#### Provided data
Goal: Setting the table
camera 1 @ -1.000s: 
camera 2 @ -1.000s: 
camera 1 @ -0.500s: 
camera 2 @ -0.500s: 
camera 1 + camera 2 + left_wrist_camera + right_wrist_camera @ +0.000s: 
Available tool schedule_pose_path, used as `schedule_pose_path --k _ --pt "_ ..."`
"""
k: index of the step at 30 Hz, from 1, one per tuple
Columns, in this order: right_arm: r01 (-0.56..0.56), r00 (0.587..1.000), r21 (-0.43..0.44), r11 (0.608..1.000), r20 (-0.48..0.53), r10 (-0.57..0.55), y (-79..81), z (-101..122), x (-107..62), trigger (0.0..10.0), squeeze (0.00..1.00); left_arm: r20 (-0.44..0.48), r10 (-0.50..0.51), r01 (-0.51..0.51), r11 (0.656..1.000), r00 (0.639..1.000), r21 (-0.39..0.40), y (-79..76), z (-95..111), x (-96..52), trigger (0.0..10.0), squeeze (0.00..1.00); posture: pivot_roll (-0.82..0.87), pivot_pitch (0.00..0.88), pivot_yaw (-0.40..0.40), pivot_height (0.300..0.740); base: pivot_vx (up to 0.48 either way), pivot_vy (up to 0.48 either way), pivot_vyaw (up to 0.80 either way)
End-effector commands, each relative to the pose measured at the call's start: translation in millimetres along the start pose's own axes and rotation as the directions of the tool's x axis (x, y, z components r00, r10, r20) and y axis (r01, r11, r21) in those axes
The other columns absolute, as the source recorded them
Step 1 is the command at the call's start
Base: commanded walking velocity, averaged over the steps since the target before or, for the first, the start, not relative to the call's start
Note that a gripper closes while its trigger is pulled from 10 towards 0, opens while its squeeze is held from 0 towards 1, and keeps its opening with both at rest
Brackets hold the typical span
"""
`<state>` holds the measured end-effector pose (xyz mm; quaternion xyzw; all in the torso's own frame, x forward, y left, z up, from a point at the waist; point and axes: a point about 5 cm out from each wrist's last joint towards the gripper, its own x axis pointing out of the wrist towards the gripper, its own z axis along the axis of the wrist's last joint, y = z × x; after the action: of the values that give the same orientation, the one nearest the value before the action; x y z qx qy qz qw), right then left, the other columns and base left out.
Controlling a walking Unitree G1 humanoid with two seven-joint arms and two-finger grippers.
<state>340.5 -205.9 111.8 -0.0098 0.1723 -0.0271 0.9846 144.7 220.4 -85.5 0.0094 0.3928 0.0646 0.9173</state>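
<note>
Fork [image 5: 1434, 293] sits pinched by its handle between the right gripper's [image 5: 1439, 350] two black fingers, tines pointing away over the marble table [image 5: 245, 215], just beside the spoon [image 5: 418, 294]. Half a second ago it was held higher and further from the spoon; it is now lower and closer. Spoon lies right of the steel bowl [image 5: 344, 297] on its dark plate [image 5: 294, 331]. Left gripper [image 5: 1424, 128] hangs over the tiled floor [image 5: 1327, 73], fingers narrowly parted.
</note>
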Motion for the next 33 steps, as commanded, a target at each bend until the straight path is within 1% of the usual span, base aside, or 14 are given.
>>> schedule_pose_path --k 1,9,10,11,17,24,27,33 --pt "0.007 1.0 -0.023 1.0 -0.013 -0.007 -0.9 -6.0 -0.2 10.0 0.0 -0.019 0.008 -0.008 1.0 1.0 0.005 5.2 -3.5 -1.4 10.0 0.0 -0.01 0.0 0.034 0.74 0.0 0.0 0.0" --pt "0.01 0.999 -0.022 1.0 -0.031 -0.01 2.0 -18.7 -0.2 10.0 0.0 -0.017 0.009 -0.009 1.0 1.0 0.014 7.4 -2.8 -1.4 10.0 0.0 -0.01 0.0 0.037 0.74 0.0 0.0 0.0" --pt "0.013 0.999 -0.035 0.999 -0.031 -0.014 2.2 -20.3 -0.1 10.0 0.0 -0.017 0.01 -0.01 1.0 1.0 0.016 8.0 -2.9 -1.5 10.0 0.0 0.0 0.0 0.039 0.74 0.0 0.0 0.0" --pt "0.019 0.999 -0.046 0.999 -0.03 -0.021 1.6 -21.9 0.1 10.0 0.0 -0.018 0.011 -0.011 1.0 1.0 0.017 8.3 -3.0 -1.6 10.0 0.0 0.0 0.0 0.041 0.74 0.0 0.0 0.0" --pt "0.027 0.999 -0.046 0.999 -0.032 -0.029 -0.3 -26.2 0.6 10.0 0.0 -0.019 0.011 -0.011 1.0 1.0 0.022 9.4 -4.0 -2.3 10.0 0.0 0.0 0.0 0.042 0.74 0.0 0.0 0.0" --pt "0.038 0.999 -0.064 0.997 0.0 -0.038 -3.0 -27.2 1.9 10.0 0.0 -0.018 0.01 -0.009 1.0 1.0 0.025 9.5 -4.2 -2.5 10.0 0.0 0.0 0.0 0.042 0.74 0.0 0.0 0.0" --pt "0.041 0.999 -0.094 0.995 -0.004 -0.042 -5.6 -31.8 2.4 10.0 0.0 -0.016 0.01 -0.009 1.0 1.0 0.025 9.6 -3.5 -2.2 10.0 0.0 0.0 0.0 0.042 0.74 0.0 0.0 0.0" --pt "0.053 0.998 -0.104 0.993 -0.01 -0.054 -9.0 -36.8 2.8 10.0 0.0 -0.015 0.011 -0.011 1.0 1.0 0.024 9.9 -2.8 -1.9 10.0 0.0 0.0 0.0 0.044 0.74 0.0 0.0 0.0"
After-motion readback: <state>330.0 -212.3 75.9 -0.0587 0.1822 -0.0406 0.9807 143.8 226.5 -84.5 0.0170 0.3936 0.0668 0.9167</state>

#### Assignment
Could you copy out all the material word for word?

#### Exercise answer
Goal: Setting the table
camera 1 @ -1.000s: 
camera 2 @ -1.000s: 
camera 1 @ -0.500s: 
camera 2 @ -0.500s: 
camera 1 + camera 2 + left_wrist_camera + right_wrist_camera @ +0.000s: 
Available tool schedule_pose_path, used as `schedule_pose_path --k _ --pt "_ ..."`
"""
k: index of the step at 30 Hz, from 1, one per tuple
Columns, in this order: right_arm: r01 (-0.56..0.56), r00 (0.587..1.000), r21 (-0.43..0.44), r11 (0.608..1.000), r20 (-0.48..0.53), r10 (-0.57..0.55), y (-79..81), z (-101..122), x (-107..62), trigger (0.0..10.0), squeeze (0.00..1.00); left_arm: r20 (-0.44..0.48), r10 (-0.50..0.51), r01 (-0.51..0.51), r11 (0.656..1.000), r00 (0.639..1.000), r21 (-0.39..0.40), y (-79..76), z (-95..111), x (-96..52), trigger (0.0..10.0), squeeze (0.00..1.00); posture: pivot_roll (-0.82..0.87), pivot_pitch (0.00..0.88), pivot_yaw (-0.40..0.40), pivot_height (0.300..0.740); base: pivot_vx (up to 0.48 either way), pivot_vy (up to 0.48 either way), pivot_vyaw (up to 0.80 either way)
End-effector commands, each relative to the pose measured at the call's start: translation in millimetres along the start pose's own axes and rotation as the directions of the tool's x axis (x, y, z components r00, r10, r20) and y axis (r01, r11, r21) in those axes
The other columns absolute, as the source recorded them
Step 1 is the command at the call's start
Base: commanded walking velocity, averaged over the steps since the target before or, for the first, the start, not relative to the call's start
Note that a gripper closes while its trigger is pulled from 10 towards 0, opens while its squeeze is held from 0 towards 1, and keeps its opening with both at rest
Brackets hold the typical span
"""
`<state>` holds the measured end-effector pose (xyz mm; quaternion xyzw; all in the torso's own frame, x forward, y left, z up, from a point at the waist; point and axes: a point about 5 cm out from each wrist's last joint towards the gripper, its own x axis pointing out of the wrist towards the gripper, its own z axis along the axis of the wrist's last joint, y = z × x; after the action: of the values that give the same orientation, the one nearest the value before the action; x y z qx qy qz qw), right then left, the other columns and base left out.
Controlling a walking Unitree G1 humanoid with two seven-joint arms and two-finger grippers.
<state>340.5 -205.9 111.8 -0.0098 0.1723 -0.0271 0.9846 144.7 220.4 -85.5 0.0094 0.3928 0.0646 0.9173</state>
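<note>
Fork [image 5: 1434, 293] sits pinched by its handle between the right gripper's [image 5: 1439, 350] two black fingers, tines pointing away over the marble table [image 5: 245, 215], just beside the spoon [image 5: 418, 294]. Half a second ago it was held higher and further from the spoon; it is now lower and closer. Spoon lies right of the steel bowl [image 5: 344, 297] on its dark plate [image 5: 294, 331]. Left gripper [image 5: 1424, 128] hangs over the tiled floor [image 5: 1327, 73], fingers narrowly parted.
</note>
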Motion for the next 33 steps, as commanded, a target at each bend until the straight path is within 1% of the usual span, base aside, or 14 are given.
>>> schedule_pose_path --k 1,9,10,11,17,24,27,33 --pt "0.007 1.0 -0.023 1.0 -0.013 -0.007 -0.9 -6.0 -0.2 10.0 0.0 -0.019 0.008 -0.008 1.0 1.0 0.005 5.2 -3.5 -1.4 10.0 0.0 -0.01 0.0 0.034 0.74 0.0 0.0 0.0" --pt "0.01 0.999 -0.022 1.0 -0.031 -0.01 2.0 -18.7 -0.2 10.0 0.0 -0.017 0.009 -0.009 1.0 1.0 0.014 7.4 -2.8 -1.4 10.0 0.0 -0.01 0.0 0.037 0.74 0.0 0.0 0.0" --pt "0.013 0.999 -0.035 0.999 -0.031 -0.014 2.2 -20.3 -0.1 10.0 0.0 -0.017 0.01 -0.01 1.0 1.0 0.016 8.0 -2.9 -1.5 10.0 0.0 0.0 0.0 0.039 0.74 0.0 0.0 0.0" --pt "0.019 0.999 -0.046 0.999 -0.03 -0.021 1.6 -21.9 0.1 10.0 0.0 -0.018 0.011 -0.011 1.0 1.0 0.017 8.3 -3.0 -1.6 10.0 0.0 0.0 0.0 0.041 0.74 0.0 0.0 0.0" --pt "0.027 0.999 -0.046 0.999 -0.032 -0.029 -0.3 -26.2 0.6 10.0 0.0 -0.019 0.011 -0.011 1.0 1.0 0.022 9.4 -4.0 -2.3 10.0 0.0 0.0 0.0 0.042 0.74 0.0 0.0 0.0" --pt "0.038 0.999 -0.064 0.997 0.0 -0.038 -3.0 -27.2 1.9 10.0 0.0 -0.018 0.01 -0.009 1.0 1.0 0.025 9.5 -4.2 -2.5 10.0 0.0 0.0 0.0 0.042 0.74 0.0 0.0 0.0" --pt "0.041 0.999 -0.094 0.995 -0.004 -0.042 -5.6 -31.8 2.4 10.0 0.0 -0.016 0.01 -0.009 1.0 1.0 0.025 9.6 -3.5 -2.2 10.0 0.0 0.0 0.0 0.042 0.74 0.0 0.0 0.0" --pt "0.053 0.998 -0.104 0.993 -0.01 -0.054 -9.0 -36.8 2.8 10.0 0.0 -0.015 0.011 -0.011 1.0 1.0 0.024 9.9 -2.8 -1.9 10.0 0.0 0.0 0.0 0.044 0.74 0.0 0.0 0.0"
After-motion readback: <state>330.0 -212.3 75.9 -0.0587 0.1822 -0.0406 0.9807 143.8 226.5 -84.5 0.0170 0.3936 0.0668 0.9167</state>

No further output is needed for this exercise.